Several studies have revealed that hypoalbuminemia is associated with the severity of UGIB (25,26). Furthermore, hypoalbuminemia is related to low hemoglobin levels in patients with UGIB (27). Fukuda et al. reported that hypoalbuminemia was associated with mortality (28). Hypoalbuminemia causes the effective intravascular volume to leak into the interstitial space, which induces a hypovolemic state (29,30). Blood loss due to diverticular bleeding and hypoalbuminemia cause a reduction in the effective circulating volume, resulting in the need for blood transfusion. In addition, the serum albumin level is associated with wound healing (31), so hypoalbuminemia may delay healing of diverticular bleeding, resulting in exacerbation.

Strate et al. reported that continuous bleeding per the rectum is correlated with severe bleeding (15). Jensen et al. reported that 9 of 17 patients treated medically for diverticular bleeding experienced recurrent or persistent bleeding; all of them required blood transfusion, and 6 of them required emergency surgery (32). Continuous bleeding or recurrent bleeding increased the amount of bleeding, resulting in severe diverticular bleeding. Therefore, patients who experienced rebleeding required blood transfusion, vascular embolization, or emergency surgery.

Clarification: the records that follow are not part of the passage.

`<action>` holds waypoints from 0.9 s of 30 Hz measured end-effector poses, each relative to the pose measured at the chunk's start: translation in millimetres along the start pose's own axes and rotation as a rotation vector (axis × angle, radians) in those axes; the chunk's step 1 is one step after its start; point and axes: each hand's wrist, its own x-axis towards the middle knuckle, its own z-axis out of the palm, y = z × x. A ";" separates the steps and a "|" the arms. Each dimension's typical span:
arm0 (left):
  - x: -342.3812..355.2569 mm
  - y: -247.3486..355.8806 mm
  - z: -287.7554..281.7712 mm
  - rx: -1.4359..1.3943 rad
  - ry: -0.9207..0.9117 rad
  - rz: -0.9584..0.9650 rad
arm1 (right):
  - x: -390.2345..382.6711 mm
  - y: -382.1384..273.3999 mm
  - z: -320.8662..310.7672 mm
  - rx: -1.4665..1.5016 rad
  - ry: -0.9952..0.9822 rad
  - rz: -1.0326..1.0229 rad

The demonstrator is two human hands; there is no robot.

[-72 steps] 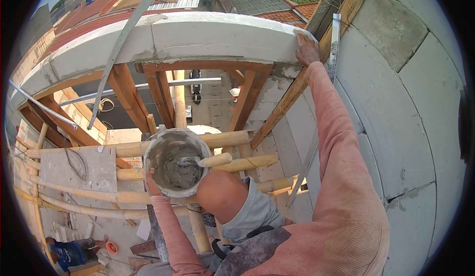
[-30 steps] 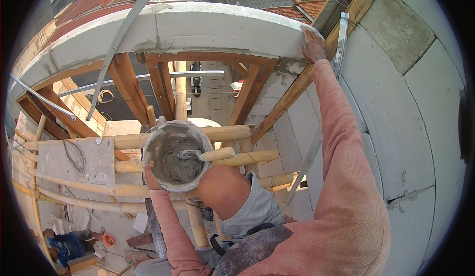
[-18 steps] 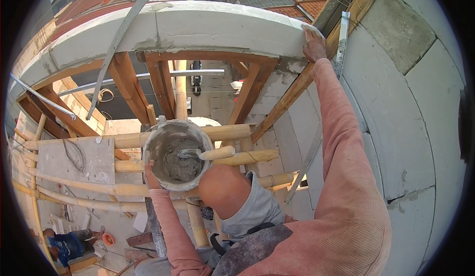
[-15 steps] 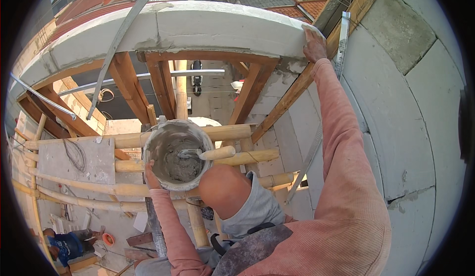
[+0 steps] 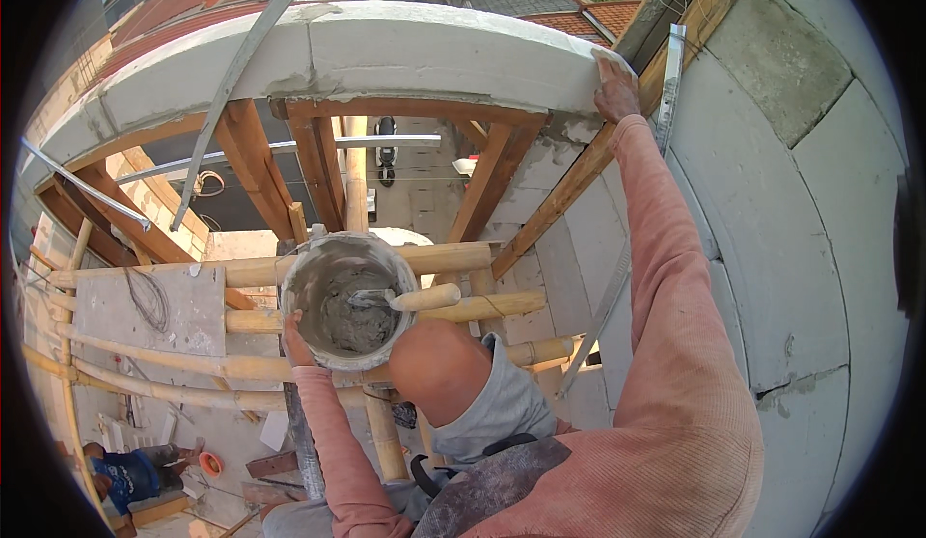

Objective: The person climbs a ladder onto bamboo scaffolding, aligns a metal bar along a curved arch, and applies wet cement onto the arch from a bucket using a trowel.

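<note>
My left hand (image 5: 297, 341) is closed against the near left side of a mortar-smeared bucket (image 5: 298, 282), some of its fingers hidden behind it. Grey wet mortar (image 5: 359, 326) fills the bottom of the bucket, and a trowel (image 5: 424, 298) lies in it with its pale wooden handle across the rim on the right. The bucket stands on bamboo poles (image 5: 453, 258) beside my bent knee. At the far right, my right hand (image 5: 615, 92) rests with outstretched fingers on the end of the pale block wall (image 5: 434, 55), close to a slanting timber.
A tall block wall (image 5: 772, 248) rises along my right. Wooden frame posts (image 5: 253, 157) stand under the far wall. A metal strip (image 5: 236, 75) slants across at left. Wire lies on a grey board (image 5: 193, 316) over the bamboo. Far below, another person (image 5: 135, 475) is near an orange bucket (image 5: 210, 464).
</note>
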 end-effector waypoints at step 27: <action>-3.3 -9.1 -41.4 0.169 0.071 0.102 | 51.3 -20.4 2.4 0.108 -0.186 -0.041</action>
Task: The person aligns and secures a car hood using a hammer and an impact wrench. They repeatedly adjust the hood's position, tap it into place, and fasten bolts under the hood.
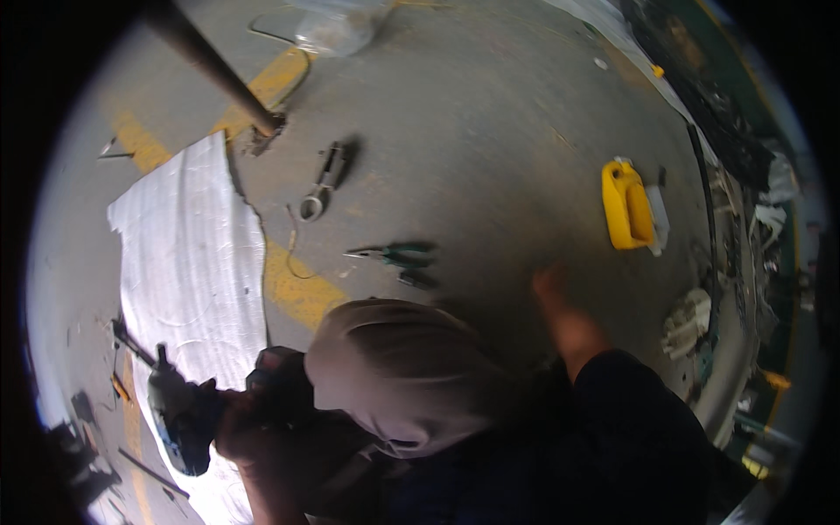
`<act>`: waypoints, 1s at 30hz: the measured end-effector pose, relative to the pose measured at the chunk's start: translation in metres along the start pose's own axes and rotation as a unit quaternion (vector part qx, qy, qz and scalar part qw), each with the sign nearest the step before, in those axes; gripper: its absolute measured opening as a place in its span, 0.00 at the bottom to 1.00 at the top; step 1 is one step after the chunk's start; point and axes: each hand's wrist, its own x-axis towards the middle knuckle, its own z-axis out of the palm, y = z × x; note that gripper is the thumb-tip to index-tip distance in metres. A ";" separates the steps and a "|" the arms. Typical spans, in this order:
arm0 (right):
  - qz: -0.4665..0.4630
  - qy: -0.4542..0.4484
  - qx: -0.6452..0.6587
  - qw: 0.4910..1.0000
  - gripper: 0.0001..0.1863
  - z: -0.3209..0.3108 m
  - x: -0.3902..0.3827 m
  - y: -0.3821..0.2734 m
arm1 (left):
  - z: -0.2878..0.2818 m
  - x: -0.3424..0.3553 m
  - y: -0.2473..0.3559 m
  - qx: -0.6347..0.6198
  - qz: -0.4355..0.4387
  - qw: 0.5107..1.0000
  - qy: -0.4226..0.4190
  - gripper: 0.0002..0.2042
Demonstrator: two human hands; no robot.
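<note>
My left hand is wrapped round the handle of a dark cordless impact driver. A long, thin bit sticks out of its nose toward the upper left, above a silvery foam sheet. My right hand reaches out over the grey floor, smeared by motion; its fingers cannot be made out. Ahead and to its left lie green-handled long-nose pliers. A tool with a round metal ring and two handles rests farther off. To the right of that hand stands a cut-open yellow jug.
My knee in grey-brown cloth rises between my arms. A brown metal post meets the floor at the upper left, near a clear plastic bag. Vehicle parts and a black hose line the right side. Yellow floor stripes run beneath the sheet.
</note>
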 end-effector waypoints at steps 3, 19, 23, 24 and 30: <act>-0.145 -0.249 0.030 0.957 0.22 -0.035 0.010 -0.015 | -0.055 0.001 0.016 0.017 0.052 0.998 0.005 0.09; -0.143 -0.753 0.055 0.640 0.32 -0.081 -0.103 0.016 | -0.049 0.021 0.013 0.076 0.031 0.994 -0.071 0.15; -0.074 -0.581 -0.005 0.810 0.39 -0.155 -0.088 -0.030 | -0.052 0.022 0.005 0.053 0.061 0.995 -0.066 0.14; -0.047 -0.507 0.019 0.860 0.41 -0.184 -0.072 -0.047 | -0.036 0.013 0.006 0.071 0.068 0.993 -0.060 0.15; -0.274 -0.255 0.372 0.849 0.38 -0.196 -0.030 -0.177 | 0.005 0.002 0.007 0.149 0.146 0.974 -0.087 0.26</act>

Regarding the location of the diverticular bleeding, right colon diverticular bleeding reportedly tends to be severe, requiring surgery (5,12,33). Right-sided diverticula are often larger than left-sided diverticula; hence, the vasa recta of right-sided diverticula are more often exposed to harmful factors that can cause injury (33,34). In addition, the extent of right-sided diverticular bleeding is often greater than that from the left side due to the thinner intestinal wall (33,34). However, Aytac et al. reported that patients frequently experienced rebleeding of left-sided colon diverticula, and most of them required surgical interventions (35). Having bilateral diverticula is reportedly a potential risk factor for both left and right diverticular bleeding; therefore, the presence of bilateral diverticula may be associated with aggravation.

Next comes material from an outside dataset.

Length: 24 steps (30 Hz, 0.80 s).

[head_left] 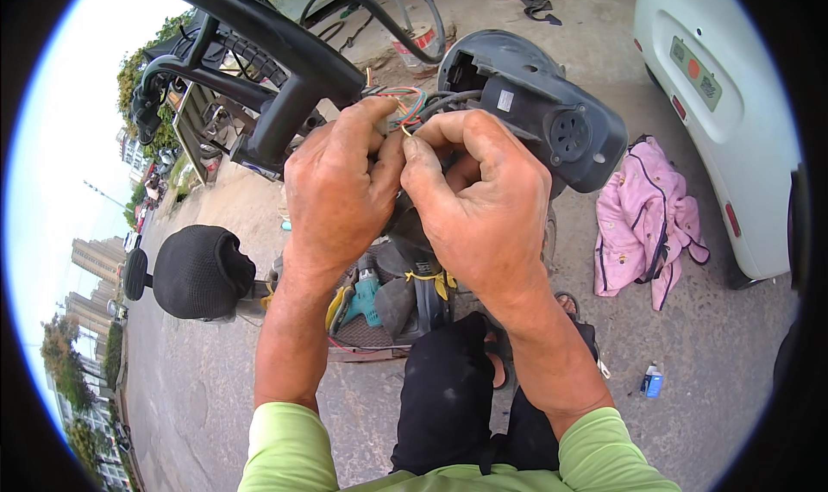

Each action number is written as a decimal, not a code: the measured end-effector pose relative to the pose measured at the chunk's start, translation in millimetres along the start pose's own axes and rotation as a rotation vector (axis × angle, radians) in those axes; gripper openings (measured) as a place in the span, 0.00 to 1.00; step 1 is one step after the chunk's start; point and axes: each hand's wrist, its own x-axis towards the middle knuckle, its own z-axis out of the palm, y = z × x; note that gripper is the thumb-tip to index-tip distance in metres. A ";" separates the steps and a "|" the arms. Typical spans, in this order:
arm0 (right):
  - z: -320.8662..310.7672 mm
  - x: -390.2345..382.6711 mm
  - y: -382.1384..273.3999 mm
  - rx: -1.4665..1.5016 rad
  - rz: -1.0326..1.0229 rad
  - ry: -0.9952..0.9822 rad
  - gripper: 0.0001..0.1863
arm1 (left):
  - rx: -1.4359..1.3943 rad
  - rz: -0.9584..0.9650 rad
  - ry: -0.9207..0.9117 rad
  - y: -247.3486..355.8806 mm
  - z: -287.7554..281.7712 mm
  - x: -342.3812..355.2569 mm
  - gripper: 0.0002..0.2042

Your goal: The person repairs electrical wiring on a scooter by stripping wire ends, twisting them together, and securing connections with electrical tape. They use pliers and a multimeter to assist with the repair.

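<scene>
Both of my hands meet at a bundle of thin coloured wires [414, 104], red, green and yellow among them. My left hand [345, 169] pinches the wires between thumb and forefinger. From the other side, my right hand [479, 186] pinches the tip of a yellow wire [405, 130], its other fingers curled. Just beyond the right hand is a black plastic housing [552, 125] with a round multi-slot socket in its face. A thick black frame tube [297, 87] stands to the left of the wires. My fingers partly hide the wire ends.
Below my hands, a teal power tool [366, 298] rests on a footboard near a yellow tie [440, 282]. A black knitted cover [203, 272] wraps a part at left. A pink jacket [642, 216] and a small blue box [652, 380] lie on the ground near a white van [724, 147].
</scene>
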 end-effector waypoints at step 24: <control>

There have been no reports describing the relationship between the number of colorectal diverticula and severity of diverticular bleeding; however, greater numbers of diverticula may increase the risk of injury to the vasa recta, resulting in the occurrence of severe diverticular bleeding.

Several limitations associated with the present study warrant mention. First, the study was retrospective; therefore, it was incomplete and inaccurate compared to prospective studies. Furthermore, this was a single-institution study with a small number of cases. As such, although the results were statistically cross-validated, an external-validity evaluation is required. Finally, some cases in which diverticula were not identified as the source of bleeding were included in this study; we therefore cannot discuss the relationship between the location of the bleeding source and severity.

In conclusion, this study demonstrated that changes in vital signs, hypoalbuminemia, bilateral diverticula, and rebleeding were risk factors for severe diverticular bleeding, with cut-off, sensitivity, specificity, and positive likelihood ratio values of 2 points, 68.6%, 89.9%, and 6.79, respectively. Using these factors as indicators, it may be possible to predict the severity of diverticular bleeding in an elderly population.

The authors state that they have no Conflict of Interest (COI).